Emeritus Professor of English Literature
Faculty:
Faculty of Arts, Humanities, Education and Social Sciences
School:
Humanities and Social Sciences
Location:
Cambridge
Areas of Expertise:
Literature
Research Supervision:
Yes

Valerie is fascinated by myth, not only in the Classical and Medieval periods, but also in contemporary fiction, especially in the twentieth century novel, and has published works about Iris Murdoch, Kazuo Ishiguro and Tony Harrison.

[email protected]

Background

Valerie read English at Newnham College, Cambridge, where she was an Exhibitioner, and then spent several years travelling and teaching, first in Ghana, West Africa, and then in Canada, where she taught at the Universities of Alberta and Saskatchewan. She also worked in local radio in Canada, presenting her own radio talk slot. Upon returning to England she worked at an immigrant teaching scheme in Nottingham while gaining a Distinction in the University of Nottingham's PGCE programme. She taught in schools and with the Open University and then designed and ran the English Honours Degree Pathway at City College, Norwich, under the auspices of what was then Anglia Polytechnic University. Valerie was appointed to a full-time post at Anglia Ruskin University in 2006, promoted to Reader in 2008 and then to Professor in 2012.

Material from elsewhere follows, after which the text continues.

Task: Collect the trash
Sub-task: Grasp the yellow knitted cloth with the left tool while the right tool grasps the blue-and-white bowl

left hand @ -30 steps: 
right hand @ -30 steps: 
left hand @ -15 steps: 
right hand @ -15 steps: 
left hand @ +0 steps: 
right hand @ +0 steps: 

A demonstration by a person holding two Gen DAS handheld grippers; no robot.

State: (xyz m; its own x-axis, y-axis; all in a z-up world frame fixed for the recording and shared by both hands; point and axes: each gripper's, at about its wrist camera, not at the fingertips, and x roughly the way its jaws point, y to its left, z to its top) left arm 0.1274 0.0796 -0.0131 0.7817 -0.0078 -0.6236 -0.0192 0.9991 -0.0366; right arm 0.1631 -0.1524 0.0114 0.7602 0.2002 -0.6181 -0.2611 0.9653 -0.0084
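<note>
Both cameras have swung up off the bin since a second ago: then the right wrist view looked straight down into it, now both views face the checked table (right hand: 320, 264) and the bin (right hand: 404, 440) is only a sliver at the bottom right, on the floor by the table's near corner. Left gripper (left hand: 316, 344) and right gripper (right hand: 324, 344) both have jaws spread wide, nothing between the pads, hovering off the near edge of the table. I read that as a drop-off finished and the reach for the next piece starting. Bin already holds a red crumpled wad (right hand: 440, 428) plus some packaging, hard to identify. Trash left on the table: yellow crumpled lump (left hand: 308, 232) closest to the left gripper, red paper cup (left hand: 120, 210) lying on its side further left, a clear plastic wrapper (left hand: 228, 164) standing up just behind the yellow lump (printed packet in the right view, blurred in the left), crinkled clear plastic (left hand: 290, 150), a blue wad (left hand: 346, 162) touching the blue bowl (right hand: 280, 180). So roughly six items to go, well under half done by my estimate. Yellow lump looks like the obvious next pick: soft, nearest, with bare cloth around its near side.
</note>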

Valerie's principal research interests are in the Victorian period and in the works of Alfred, Lord Tennyson and Charles Dickens. She is a member of the Executive Committee and the Publications Board of the International Tennyson Society and succeeded Dr Robert Douglas-Fairhurst of Magdalen College Oxford as Editor of the Tennyson Research Bulletin in 2011. In 2009 she produced a celebratory bicentenary CD of readings of Tennyson's poetry by such figures as Sir John Mortimer, Lord Healey, former Chancellor of the Exchequer, the then Poet Laureate Andrew Motion and Lynn Truss, which has sold worldwide.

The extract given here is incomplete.